Most features of my app require access to just one or two shards per request, but there is one in particular that requires the execution of a simple query on 10 to 100 different shards out of 256, depending on the user. Tests indicate it would take about 0.02 seconds, or less, if all the data is cached in RAM. I think I can live with that!
UPDATE 2.0 I ported the app to MySQL/InnoDB and was able to get about the same performance for regular requests, but for that one request that requires shard walking, innodb is 4-5 times faster. For this reason, and other reason, I'm dropping this architecture, but I hope someone somewhere finds a use for it...thanks.
The place where this will fail is if you have to do what's called "shard walking" - which is finding out all the data across a bunch of different users. That particular kind of "query" will have to be done programmatically, asking each of the SQLite databases in turn - and will very likely be the slowest aspect of your site. It's a common issue in any system where data has been "sharded" into separate databases.
If all the of the data is self-contained to the user, then this should scale pretty well - the key to making this an effective design is to know how the data is likely going to be used and if data from one person will be interacting with data from another (in your context).
You may also need to watch out for file system resources - SQLite is great, awesome, fast, etc - but you do get some caching and writing benefits when using a "standard database" (i.e. MySQL, PostgreSQL, etc) because of how they're designed. In your proposed design, you'll be missing out on some of that.
Sounds to me like a maintenance nightmare. What happens when the schema changes on all those DBs?
http://freshmeat.net/projects/sphivedb
SPHiveDB is a server for sqlite database. It use JSON-RPC over HTTP to expose a network interface to use SQLite database. It supports combining multiple SQLite databases into one file. It also supports the use of multiple files. It is designed for the extreme sharding schema -- one SQLite database per user.

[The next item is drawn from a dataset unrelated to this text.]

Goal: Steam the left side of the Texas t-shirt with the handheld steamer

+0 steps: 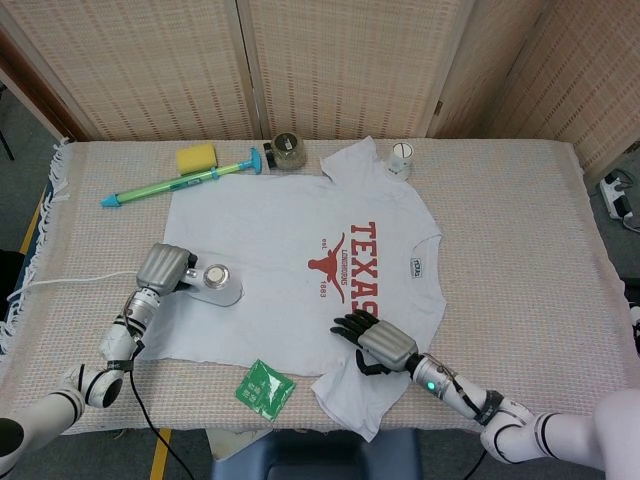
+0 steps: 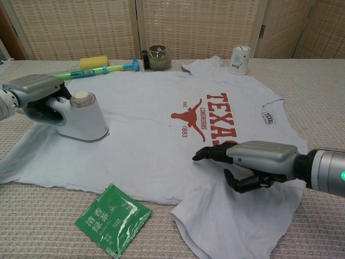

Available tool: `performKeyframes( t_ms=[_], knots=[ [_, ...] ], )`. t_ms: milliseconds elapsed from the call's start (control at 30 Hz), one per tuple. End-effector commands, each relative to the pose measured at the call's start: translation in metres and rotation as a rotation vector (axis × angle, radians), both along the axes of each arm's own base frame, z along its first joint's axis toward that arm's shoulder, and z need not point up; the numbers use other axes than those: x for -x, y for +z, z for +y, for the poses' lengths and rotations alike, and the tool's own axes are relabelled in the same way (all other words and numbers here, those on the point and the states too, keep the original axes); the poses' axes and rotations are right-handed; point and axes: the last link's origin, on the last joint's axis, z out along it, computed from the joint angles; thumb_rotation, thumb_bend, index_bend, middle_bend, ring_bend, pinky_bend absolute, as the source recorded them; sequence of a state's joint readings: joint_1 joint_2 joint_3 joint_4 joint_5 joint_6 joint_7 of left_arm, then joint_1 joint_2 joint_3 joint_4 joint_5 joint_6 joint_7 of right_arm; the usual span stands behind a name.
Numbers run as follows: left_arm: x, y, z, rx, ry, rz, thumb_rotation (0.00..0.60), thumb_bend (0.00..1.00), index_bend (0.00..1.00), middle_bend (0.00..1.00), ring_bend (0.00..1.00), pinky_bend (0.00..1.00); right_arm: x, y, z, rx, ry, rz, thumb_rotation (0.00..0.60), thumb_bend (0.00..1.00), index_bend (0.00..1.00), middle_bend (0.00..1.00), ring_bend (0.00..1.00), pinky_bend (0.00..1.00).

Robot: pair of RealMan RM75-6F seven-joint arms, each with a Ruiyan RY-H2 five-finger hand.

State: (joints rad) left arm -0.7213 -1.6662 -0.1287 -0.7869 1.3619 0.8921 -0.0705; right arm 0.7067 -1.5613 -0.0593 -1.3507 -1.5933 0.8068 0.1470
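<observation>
The white Texas t-shirt [image 1: 290,250] [image 2: 156,124] lies flat on the table, its red print near the middle. My left hand [image 1: 163,268] [image 2: 32,94] grips the handle of the white handheld steamer [image 1: 215,284] [image 2: 81,116], which rests base-down on the shirt's left part near the hem. My right hand [image 1: 378,345] [image 2: 253,162] hovers low over the shirt's near right part, holding nothing, fingers stretched forward with the thumb tucked under.
A green packet [image 1: 265,388] [image 2: 113,218] lies at the table's near edge below the hem. A yellow sponge [image 1: 196,157], a green-blue tube toy [image 1: 180,183], a jar [image 1: 287,151] and a white cup [image 1: 401,158] line the far side. The steamer's cord [image 1: 70,284] trails left.
</observation>
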Motion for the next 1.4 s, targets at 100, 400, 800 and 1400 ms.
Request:
performKeyframes(
  t_ms=[100,400,800,1400],
  knots=[
    [0.032,0.023,0.003,-0.057,0.099,0.006,0.600,0.55,0.82,1.00,0.83,0.67,0.001,0.000,0.000,-0.002,-0.004,0.000,0.191,0.86,0.00,0.00,0.00,0.00],
    [0.020,0.033,0.017,-0.127,0.171,-0.204,0.600,0.55,0.83,1.00,0.83,0.67,0.003,0.001,0.000,0.000,-0.006,-0.001,0.192,0.86,0.00,0.00,0.00,0.00],
    [-0.068,-0.019,0.028,-0.056,-0.016,-0.204,0.600,0.55,0.83,1.00,0.83,0.67,0.003,0.006,0.002,0.010,-0.009,-0.005,0.195,0.86,0.00,0.00,0.00,0.00],
    [-0.020,-0.021,0.042,-0.123,0.141,-0.082,0.600,0.55,0.83,1.00,0.84,0.67,-0.003,0.002,0.003,0.005,-0.001,-0.001,0.195,0.87,0.00,0.00,0.00,0.00]
  ],
)
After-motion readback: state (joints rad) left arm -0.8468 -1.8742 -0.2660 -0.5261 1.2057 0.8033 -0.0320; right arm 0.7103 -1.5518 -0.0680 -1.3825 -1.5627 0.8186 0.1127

One possible problem is that having one database for each user will use disk space and RAM very inefficiently, and as the user base grows the benefit of using a light and fast database engine will be lost completely.
A possible solution to this problem is to create "minishards" consisting of maybe 1024 SQLite databases housing up to 100 users each. This will be more efficient than the DB per user approach, because data is packed more efficiently. And lighter than the Innodb database server approach, because we're using Sqlite.

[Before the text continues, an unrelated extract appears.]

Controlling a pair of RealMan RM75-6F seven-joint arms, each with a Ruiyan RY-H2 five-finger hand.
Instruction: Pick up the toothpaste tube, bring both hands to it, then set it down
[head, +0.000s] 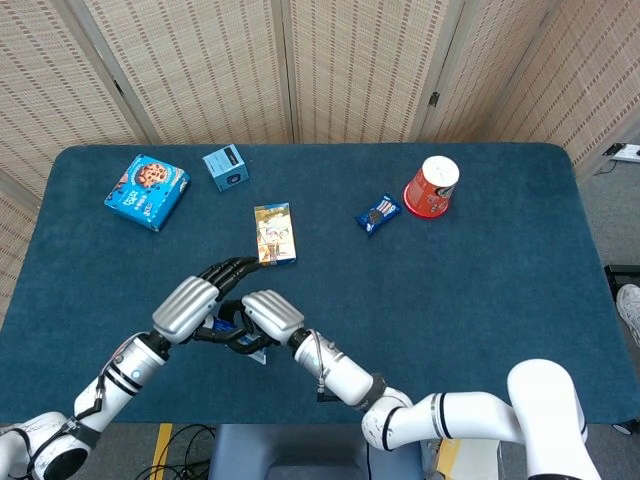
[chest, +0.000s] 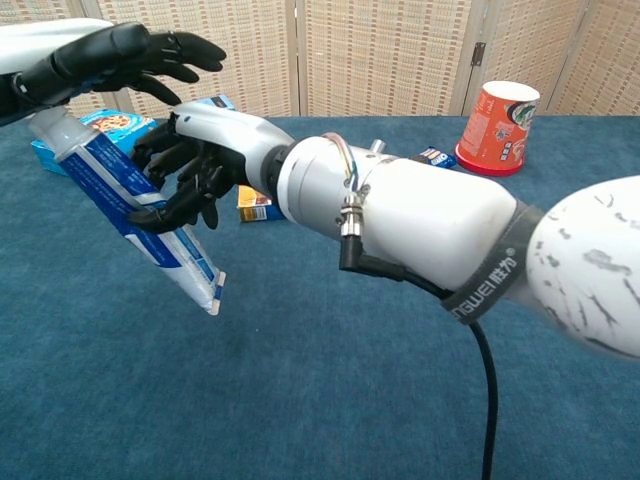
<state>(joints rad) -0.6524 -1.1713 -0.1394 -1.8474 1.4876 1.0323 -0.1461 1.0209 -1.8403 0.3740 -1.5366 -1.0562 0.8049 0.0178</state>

Concurrency will also be pretty good, but queries will be less elegant (shard_id yuckiness). What do you think?
If you're creating a separate database for each user, it sounds like you're not setting up relationships... so why use a relational database at all?
If your data is this easy to shard, why not just use a standard database engine, and if you scale large enough that the DB becomes the bottleneck, shard the database, with different users in different instances? The effect is the same, but you're not using scores of tiny little databases.
In reality, you probably have at least some shared data that doesn't belong to any single user, and you probably frequently need to access data for more than one user. This will cause problems with either system, though.
I am considering this same architecture as I basically wanted to use the server side SQLLIte databases as backup and synching copy for clients. My idea for querying across all the data is to use Sphinx for full-text search and run Hadoop jobs from flat dumps of all the data to Scribe and then expose the results as webservies. This post gives me some pause for thought however, so I hope people will continue to respond with their opinion.
Having one database per user would make it really easy to restore individual users data of course, but as #John said, schema changes would require some work.
Not enough to make it hard, but enough to make it non-trivial.